◆ DIRECTIONS FOR THIS TASK ◆
The listing must be reproduced in full, exactly as it stands.

◆ SUPPLIED DATA ◆
▽

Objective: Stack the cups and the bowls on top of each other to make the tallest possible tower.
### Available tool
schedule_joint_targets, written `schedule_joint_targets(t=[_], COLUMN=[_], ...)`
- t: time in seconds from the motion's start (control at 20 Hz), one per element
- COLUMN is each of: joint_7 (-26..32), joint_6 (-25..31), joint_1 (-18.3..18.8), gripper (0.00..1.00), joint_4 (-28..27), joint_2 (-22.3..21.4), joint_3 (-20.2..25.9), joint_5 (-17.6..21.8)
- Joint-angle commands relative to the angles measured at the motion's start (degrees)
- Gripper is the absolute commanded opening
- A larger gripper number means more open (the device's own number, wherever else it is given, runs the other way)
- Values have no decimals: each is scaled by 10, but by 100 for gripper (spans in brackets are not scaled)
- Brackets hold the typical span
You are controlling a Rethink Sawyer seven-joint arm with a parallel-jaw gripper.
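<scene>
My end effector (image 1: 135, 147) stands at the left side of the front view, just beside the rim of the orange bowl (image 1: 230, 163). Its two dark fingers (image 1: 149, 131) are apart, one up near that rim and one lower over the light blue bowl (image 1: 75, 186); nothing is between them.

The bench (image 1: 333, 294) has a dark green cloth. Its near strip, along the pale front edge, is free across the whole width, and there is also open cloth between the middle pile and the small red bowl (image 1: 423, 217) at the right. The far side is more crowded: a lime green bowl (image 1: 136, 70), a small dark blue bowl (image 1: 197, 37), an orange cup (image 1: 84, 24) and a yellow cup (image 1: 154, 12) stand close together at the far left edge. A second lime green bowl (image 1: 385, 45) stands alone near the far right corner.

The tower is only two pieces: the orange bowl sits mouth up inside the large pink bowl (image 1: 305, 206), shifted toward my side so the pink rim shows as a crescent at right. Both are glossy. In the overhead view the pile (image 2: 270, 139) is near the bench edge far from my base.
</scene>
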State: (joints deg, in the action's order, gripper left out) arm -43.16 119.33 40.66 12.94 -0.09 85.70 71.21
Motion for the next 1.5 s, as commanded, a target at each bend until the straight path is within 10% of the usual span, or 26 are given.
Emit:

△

◆ SOLVED EXERCISE ◆
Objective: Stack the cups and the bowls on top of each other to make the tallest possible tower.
### Available tool
schedule_joint_targets, written `schedule_joint_targets(t=[_], COLUMN=[_], ...)`
- t: time in seconds from the motion's start (control at 20 Hz), one per element
- COLUMN is each of: joint_7 (-26..32), joint_6 (-25..31), joint_1 (-18.3..18.8), gripper (0.00..1.00), joint_4 (-28..27), joint_2 (-22.3..21.4), joint_3 (-20.2..25.9), joint_5 (-17.6..21.8)
- Joint-angle commands relative to the angles measured at the motion's start (degrees)
- Gripper is the absolute commanded opening
- A larger gripper number means more open (the device's own number, wherever else it is given, runs the other way)
- Values have no decimals: each is scaled by 10, but by 100 for gripper (spans in brackets are not scaled)
- Brackets hold the typical span
You are controlling a Rethink Sawyer seven-joint arm with a parallel-jaw gripper.
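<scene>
My end effector (image 1: 135, 147) stands at the left side of the front view, just beside the rim of the orange bowl (image 1: 230, 163). Its two dark fingers (image 1: 149, 131) are apart, one up near that rim and one lower over the light blue bowl (image 1: 75, 186); nothing is between them.

The bench (image 1: 333, 294) has a dark green cloth. Its near strip, along the pale front edge, is free across the whole width, and there is also open cloth between the middle pile and the small red bowl (image 1: 423, 217) at the right. The far side is more crowded: a lime green bowl (image 1: 136, 70), a small dark blue bowl (image 1: 197, 37), an orange cup (image 1: 84, 24) and a yellow cup (image 1: 154, 12) stand close together at the far left edge. A second lime green bowl (image 1: 385, 45) stands alone near the far right corner.

The tower is only two pieces: the orange bowl sits mouth up inside the large pink bowl (image 1: 305, 206), shifted toward my side so the pink rim shows as a crescent at right. Both are glossy. In the overhead view the pile (image 2: 270, 139) is near the bench edge far from my base.
</scene>
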State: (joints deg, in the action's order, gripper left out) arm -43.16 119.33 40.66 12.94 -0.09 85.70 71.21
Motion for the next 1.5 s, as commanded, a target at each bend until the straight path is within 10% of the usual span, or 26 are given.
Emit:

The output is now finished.